School districts spent $62.7 billion, an increase of 4 percent

In school year 2014-15, a total of $62.7 billion in federal, state and local resources was spent to support our 674 public school districts, an average of $22,593 per pupil for approximately 2.8 million students. Of this support, $9,330 per pupil came from the state. Compared with the previous year, school district spending increased 4.1 percent. Over the past nine years the local share (mostly property taxes) of school district revenue has grown five percent, while state shares have declined two percent and federal shares have declined three percent.

The spending disparity between high need and low need districts has continued to increase

In 2011-12, low need districts spent $5,020 more per pupil than high need districts. In 2013-14 that disparity between low and high need spending increased to $5,828 more per pupil. These disparities continue to exist despite both recent school aid increases and higher tax rates in high need districts ($15.69 in high need and $13.97 in low need per thousand dollars of property value).

Teacher pension costs grew the most; special education students have reached 15 percent

Of all the spending categories studied, teacher pension costs grew the most at 155 percent over nine years, followed by spending on tuition at 113 percent, and health care at 59 percent. Spending on special education grew 43 percent over the eight years for which information was available, while general education spending grew 22 percent. School districts spent about two and a half times more per pupil on special education than they did on general education and the classification rate of students with disabilities was 15 percent.

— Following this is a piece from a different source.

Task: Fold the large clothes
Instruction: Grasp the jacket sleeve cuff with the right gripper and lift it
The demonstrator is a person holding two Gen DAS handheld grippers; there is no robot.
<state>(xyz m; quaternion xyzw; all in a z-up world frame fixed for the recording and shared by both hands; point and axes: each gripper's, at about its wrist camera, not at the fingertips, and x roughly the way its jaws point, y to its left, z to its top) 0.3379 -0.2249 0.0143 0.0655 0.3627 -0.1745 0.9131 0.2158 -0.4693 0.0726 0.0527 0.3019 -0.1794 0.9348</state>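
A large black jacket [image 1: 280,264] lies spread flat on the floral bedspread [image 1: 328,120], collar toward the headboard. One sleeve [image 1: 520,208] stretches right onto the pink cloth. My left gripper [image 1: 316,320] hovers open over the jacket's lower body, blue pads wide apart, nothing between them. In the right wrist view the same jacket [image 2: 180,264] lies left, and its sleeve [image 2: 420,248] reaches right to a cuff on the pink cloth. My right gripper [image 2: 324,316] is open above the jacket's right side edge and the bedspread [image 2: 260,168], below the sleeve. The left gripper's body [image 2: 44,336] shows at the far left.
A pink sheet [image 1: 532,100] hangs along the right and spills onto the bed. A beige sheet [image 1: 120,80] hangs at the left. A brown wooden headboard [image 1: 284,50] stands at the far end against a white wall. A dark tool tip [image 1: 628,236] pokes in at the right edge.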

Funding matters; spending matters

"These facts show that both the level of funding and how that funding is spent are equally important to providing a sound basic education to all students in the state. The state not only needs to meet its constitutional and legal commitments to fund public schools, but to do so in a manner that both insures the equitable and adequate allocation of resources as well as the efficient use of those resources," said executive director Michael Borges. "Now that the Gap Elimination Adjustment is finally gone, the state can focus on restoring the Foundation Aid formula back to its promised amount," he added. NYSASBO recommends re-examining the formula to ensure that adequacy and equity are met to their fullest extent. NYSASBO has recently released two reports to inform the state's school budget conversation for 2017-18:

• "Supporting our Schools: A Study of New York State Foundation Aid" for a comprehensive review of Foundation Aid and specific recommendations, October 2016.

• Realizing the Vision of School Aid: Opportunity for All. State Aid Recommendations for School Year 2017-18, November 2016.

Spending is driven in large part by state mandates

"Tax caps, local government efficiency plans and rebates do little to address the underlying cost drivers of school spending," Mr. Borges explained. The study reports that the largest share of school spending (77 percent) is instructional (i.e., teacher salary) costs and fringe benefits. The largest increases in school spending over a nine-year period were teacher pensions, employee health care and special education. "Most, if not all, of these costs drivers are mandated by the state," Mr. Borges noted.

School business officials can help guide effective resource allocation

The report recommends the state examine funding for non-instructional areas, such as pupil transportation and school construction, and develop more efficient methods of providing support, thus freeing up resources to fund instruction through general-purpose aids such as Foundation Aid. School districts should review all school resources and ensure that every resource decision is made in a manner that helps accomplish their mission relating to student achievement. School business officials, the state's Education CFO's, can help guide this process.